Re: [net-next PATCH 2/3] net: fix enforcing of fragment queue hash list depth

netdev.vger.kernel.org archive mirror
 help / color / mirror / Atom feed

From: Jesper Dangaard Brouer <brouer@redhat.com>
To: Hannes Frederic Sowa <hannes@stressinduktion.org>
Cc: Eric Dumazet <eric.dumazet@gmail.com>,
	"David S. Miller" <davem@davemloft.net>,
	netdev@vger.kernel.org
Subject: Re: [net-next PATCH 2/3] net: fix enforcing of fragment queue hash list depth
Date: Mon, 22 Apr 2013 19:49:12 +0200	[thread overview]
Message-ID: <1366652952.26911.334.camel@localhost> (raw)
In-Reply-To: <20130422145431.GA26838@order.stressinduktion.org>

On Mon, 2013-04-22 at 16:54 +0200, Hannes Frederic Sowa wrote:
> On Mon, Apr 22, 2013 at 11:10:34AM +0200, Jesper Dangaard Brouer wrote:
> > (To avoid pissing people off) I acknowledge that we should change the
> > hash size, as its ridiculously small with 64 entries.
> > 
> > But your mem limit assumption and hash depth limit assumptions are
> > broken, because the mem limit is per netns (network namespace).
> > Thus, starting more netns instances will break these assumptions.
> 
> Oh, I see. :/
> 
> At first I thought we should make the fragment hash per namespace too,
> to provide better isolation in case of lxc.
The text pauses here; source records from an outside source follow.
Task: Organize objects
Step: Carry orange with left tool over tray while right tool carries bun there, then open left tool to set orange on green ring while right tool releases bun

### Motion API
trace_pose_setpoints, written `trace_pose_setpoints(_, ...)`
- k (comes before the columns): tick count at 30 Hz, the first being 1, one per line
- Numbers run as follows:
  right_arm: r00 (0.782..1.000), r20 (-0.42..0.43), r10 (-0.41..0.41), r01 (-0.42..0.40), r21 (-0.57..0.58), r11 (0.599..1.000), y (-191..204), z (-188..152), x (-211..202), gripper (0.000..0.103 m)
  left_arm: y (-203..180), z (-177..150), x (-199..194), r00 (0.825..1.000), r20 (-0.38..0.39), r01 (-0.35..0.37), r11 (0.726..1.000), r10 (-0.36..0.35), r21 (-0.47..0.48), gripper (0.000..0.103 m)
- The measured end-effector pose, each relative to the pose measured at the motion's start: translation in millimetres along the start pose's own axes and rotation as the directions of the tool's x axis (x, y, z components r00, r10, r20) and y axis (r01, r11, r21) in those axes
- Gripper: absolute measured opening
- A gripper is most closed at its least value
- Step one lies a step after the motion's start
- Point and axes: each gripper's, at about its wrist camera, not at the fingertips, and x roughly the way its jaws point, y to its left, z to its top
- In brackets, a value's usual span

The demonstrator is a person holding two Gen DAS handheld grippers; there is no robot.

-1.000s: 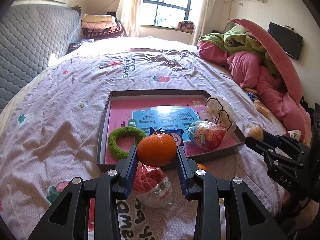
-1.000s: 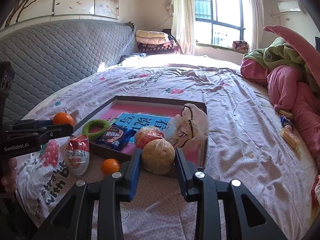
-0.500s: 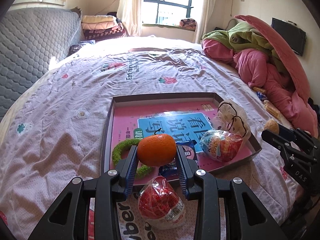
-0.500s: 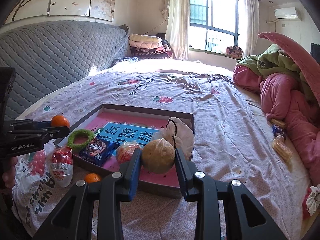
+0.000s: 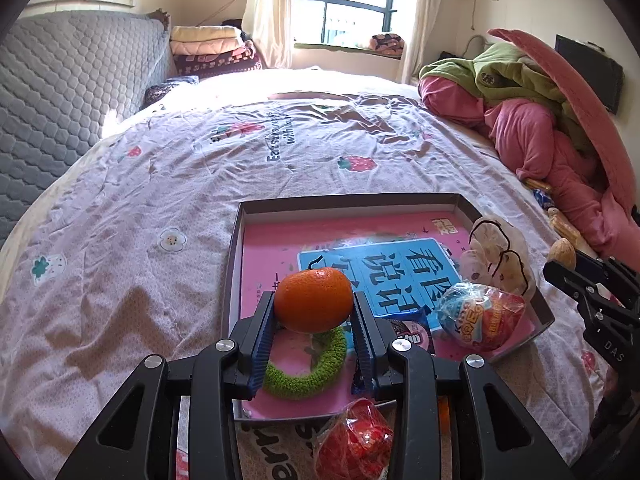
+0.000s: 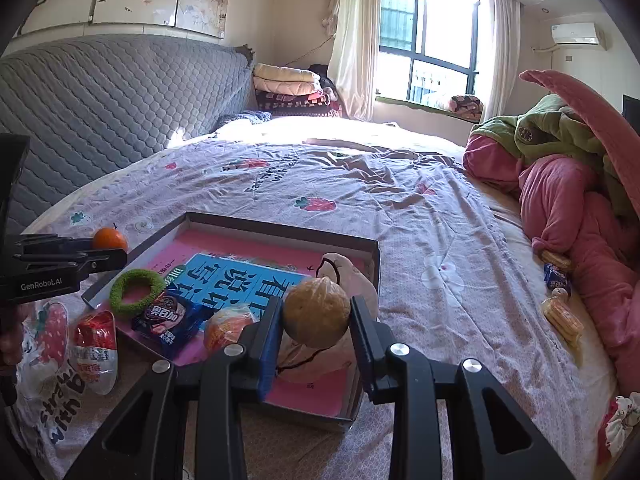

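My left gripper point(image 5: 314, 310) is shut on an orange mandarin point(image 5: 314, 299), held above the near left corner of the shallow box point(image 5: 348, 200). Under it in the box lies a green fuzzy ring point(image 5: 316, 368). My right gripper point(image 6: 316, 314) is shut on a round tan wrapped bun point(image 6: 317, 312), held over the near right part of the box point(image 6: 280, 229), above a pale plush toy point(image 6: 352, 280). Inside the box also lie a blue cookie packet point(image 6: 170, 320) and an orange-red snack bag point(image 6: 228, 326). A red-and-white wrapped snack point(image 6: 94, 346) rests on the bedsheet outside the box.
The box rests on a pink strawberry-print bed sheet point(image 5: 160, 184). A heap of pink and green bedding point(image 6: 572, 184) lies along the right side, with small snack packets point(image 6: 560, 312) beside it. A grey quilted headboard point(image 6: 100, 96) stands on the left.
Both grippers have moved forward over the box with their loads still held. The box and its contents now appear nearer and lower in both views.
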Motion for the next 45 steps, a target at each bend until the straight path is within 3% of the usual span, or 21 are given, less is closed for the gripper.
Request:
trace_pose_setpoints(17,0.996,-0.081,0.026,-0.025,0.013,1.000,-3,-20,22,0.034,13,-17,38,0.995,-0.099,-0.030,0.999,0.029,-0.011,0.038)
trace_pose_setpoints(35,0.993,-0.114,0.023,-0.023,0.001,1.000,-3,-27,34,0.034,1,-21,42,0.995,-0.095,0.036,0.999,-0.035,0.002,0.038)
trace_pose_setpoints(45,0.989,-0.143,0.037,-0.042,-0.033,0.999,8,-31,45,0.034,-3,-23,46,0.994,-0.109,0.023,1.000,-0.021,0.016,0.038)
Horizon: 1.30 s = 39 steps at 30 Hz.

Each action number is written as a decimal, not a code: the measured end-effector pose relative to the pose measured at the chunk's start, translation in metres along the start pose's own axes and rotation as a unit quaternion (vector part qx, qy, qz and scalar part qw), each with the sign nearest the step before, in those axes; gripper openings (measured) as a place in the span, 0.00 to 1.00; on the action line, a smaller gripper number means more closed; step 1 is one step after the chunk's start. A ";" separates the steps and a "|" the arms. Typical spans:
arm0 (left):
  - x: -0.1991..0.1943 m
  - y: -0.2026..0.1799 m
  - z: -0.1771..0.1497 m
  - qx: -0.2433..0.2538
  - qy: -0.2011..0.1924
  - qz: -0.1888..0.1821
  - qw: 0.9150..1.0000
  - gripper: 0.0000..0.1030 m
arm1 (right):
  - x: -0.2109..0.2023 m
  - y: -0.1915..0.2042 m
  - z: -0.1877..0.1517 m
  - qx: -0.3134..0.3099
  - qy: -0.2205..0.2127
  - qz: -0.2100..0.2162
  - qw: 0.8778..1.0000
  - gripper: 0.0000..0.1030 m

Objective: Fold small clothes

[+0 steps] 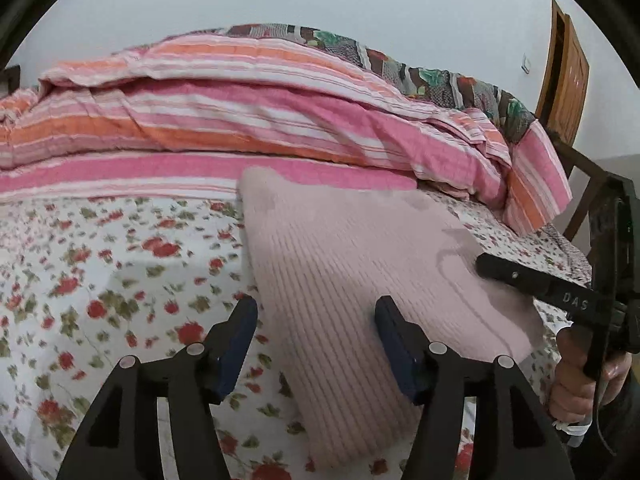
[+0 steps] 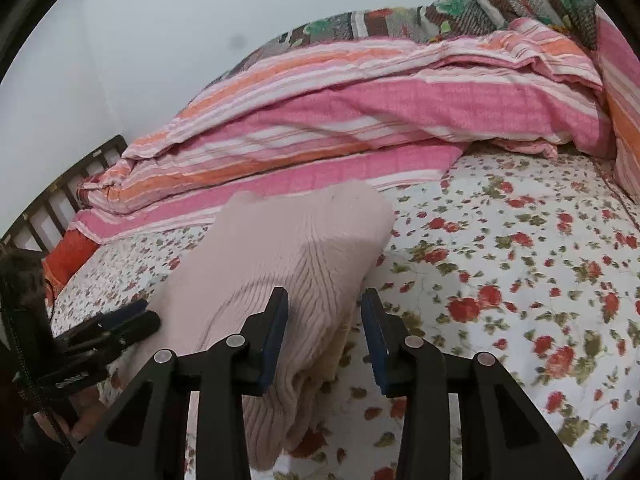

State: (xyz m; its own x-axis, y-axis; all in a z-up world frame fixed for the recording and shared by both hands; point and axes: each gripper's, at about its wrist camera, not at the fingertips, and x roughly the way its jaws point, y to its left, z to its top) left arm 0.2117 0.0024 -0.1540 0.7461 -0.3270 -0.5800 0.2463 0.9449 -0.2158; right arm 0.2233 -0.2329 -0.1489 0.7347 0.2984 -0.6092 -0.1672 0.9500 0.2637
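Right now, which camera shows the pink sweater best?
Left wrist: the pink sweater lies almost whole on the floral sheet. Right wrist shows the sweater foreshortened, its near edge behind a finger.

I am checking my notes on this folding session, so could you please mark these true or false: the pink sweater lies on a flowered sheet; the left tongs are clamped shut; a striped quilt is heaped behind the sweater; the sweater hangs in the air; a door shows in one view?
1. Pink sweater lies on the flowered sheet: true.
2. Left tongs are clamped shut: false, they stand open.
3. Striped quilt is heaped behind the sweater: true.
4. Sweater hangs in the air: false, it rests on the sheet.
5. A door shows in one view: true.
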 end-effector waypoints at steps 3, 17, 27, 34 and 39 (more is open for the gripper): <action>0.006 0.001 -0.001 0.002 0.006 0.008 1.000 0.67 | 0.013 0.007 -0.001 -0.017 0.017 -0.022 0.999 0.39; 0.016 -0.001 -0.009 0.000 0.014 0.025 1.000 0.76 | 0.021 0.005 -0.013 -0.013 0.021 -0.046 0.999 0.50; 0.016 0.000 -0.010 -0.003 0.014 0.021 1.000 0.78 | 0.020 0.007 -0.014 -0.018 0.017 -0.050 0.998 0.51; 0.016 0.001 -0.010 -0.003 0.014 0.021 1.000 0.78 | 0.019 0.008 -0.014 -0.023 0.016 -0.052 0.998 0.51; 0.016 0.001 -0.010 -0.003 0.014 0.020 1.000 0.78 | 0.019 0.009 -0.014 -0.023 0.016 -0.053 0.998 0.51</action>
State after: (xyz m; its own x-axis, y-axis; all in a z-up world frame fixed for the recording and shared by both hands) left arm 0.2181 -0.0019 -0.1715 0.7373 -0.2889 -0.6107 0.2121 0.9572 -0.1967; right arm 0.2266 -0.2175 -0.1689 0.7289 0.1975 -0.6555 -0.1202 0.9795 0.1614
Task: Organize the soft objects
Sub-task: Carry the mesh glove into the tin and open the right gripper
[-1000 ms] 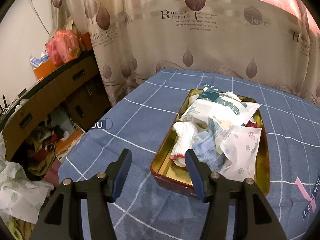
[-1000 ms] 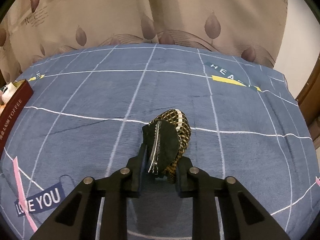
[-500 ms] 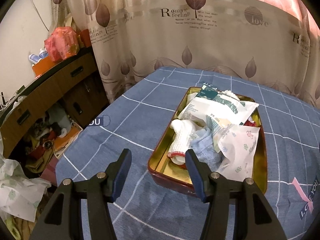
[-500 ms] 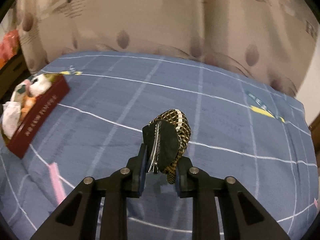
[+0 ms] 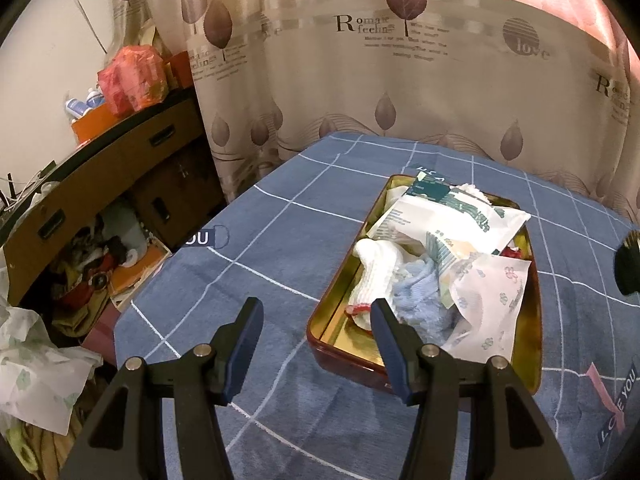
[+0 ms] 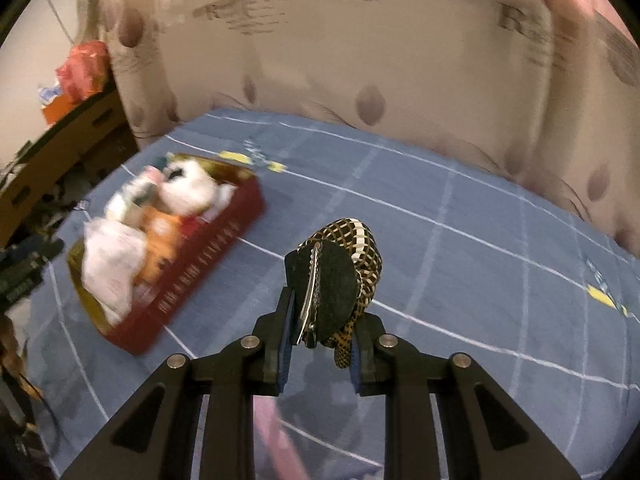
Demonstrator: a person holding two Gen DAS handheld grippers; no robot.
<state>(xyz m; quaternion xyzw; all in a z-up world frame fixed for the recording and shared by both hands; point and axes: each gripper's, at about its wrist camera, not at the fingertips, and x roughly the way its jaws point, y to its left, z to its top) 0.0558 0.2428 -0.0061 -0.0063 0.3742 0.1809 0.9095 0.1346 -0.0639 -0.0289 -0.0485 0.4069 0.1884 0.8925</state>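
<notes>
Carrying a checked hair clip (image 6: 340,280) pinched between narrow jaws, the right tool (image 6: 322,354) has swung toward the red tin (image 6: 192,300), now in its view at left. Left tool (image 5: 316,340) hovers wide and empty at the tin's near end. Deposit looks imminent.

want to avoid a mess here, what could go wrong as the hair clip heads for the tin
The right gripper pinches only the low end of the checked fabric hair clip with metal clasp, so it could twist or slip out. The red and gold rectangular tin is already heaped with the white sock and plastic packets; the clip may slide off.
</notes>
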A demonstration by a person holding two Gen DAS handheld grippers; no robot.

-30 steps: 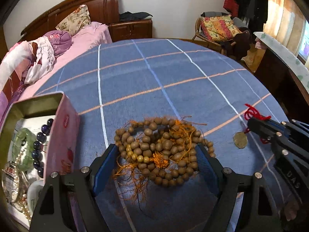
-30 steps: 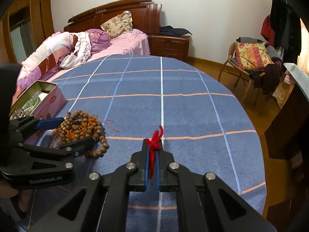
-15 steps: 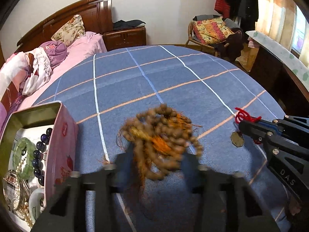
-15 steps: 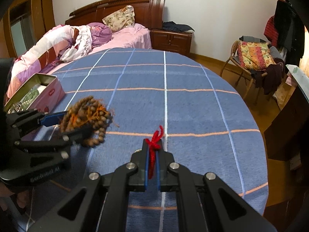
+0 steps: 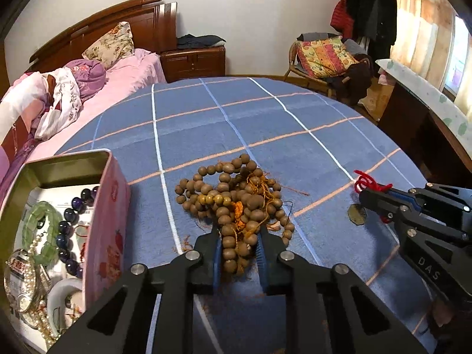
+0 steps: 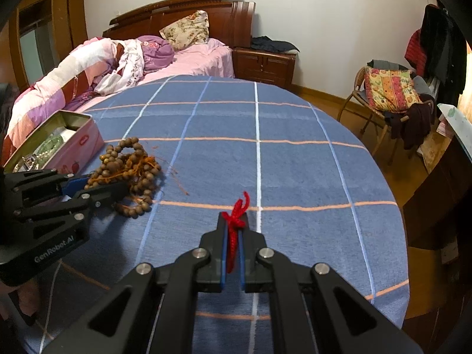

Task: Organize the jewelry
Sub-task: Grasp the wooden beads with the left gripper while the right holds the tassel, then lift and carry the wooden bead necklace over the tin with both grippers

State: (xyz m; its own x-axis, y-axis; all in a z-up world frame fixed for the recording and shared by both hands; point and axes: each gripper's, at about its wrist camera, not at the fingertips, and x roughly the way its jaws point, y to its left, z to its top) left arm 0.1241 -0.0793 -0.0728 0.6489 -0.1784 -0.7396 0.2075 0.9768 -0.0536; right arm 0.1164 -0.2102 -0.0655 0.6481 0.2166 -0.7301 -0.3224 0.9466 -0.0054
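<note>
A tangled wooden bead necklace (image 5: 233, 194) with orange thread lies bunched on the blue checked tablecloth (image 5: 265, 124). My left gripper (image 5: 238, 233) has its near end between the blue pads; the jaws are closing and press on the beads. From the right wrist view the same necklace (image 6: 129, 165) sits at the left gripper (image 6: 88, 188), beside the pink tin (image 6: 76, 147). My right gripper (image 6: 233, 224) is shut on a red cord (image 6: 237, 218). In the left wrist view a brass pendant (image 5: 357, 214) hangs from that cord (image 5: 365, 178) below the right gripper (image 5: 365, 191).
The open pink tin (image 5: 109, 224) stands at the left table edge and holds a green bracelet (image 5: 41, 224), dark purple beads (image 5: 66, 230), pearls and a watch. A bed (image 6: 188, 56) lies behind the table. A chair with a cushion (image 6: 389, 88) stands to the right.
The left jaws have gone from wide around the bead pile to pinched on it, and the beads have bunched into a taller clump. The right gripper keeps its hold on the red cord.
</note>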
But then each chrome tab
> would allocate its own fragment cache, too. Hmm... but people using
> namespaces have plenty much memory, don't they? We could also provide
> an inet_fragment namespace. ;)

I'm wondering if we could do the opposite, move the mem limit and LRU
list "out-of" the netns?
Either way, this would make the relationship of the mem limit and hash
size more sane.

> > The dangerous part of your change (commit 5a3da1fe) is that you keep the
> > existing frag queues (and don't allow new frag queues to be created).
> > The attackers fragments will never finish (timeout 30 sec), while valid
> > fragments will complete and "exit" the queue, thus the end result is
> > hash bucket is filled with attackers invalid/incomplete fragments.
> 
> I would not mind if your change gets accepted (I have not completyl
> reviewed it yet), but I have my doubts if it is an advantage to the
> current solution.
> 
> First off, I think an attacker can keep the fragment cache pretty much
> filled up with little cost. The current implementation has the grace
> period where no new fragments will be accepted after the DoS, this is
> solved by your patch. But the change makes it easier for an attacker to
> evict "valid" fragments from the cache in the first 30 seconds of the
> DoS, too.

The "grace period" is quite harmful (where no new fragments will be
accepted).  Just creating 3 netns (3x 4MB mem limit) we can make all
queues reach 128 entries, resulting in a "grace period" of 30 sec where
no frags are possible. (min frag size is 1108 bytes with my trafgen
script).

> I am not sure whether the current fragmentation handling or your solution
> does perform better in real world (or if it actually matters).
> 
> Nonetheless it does add a bit more complexity and a new sysctl which does
> expose something the kernel should know how to do better.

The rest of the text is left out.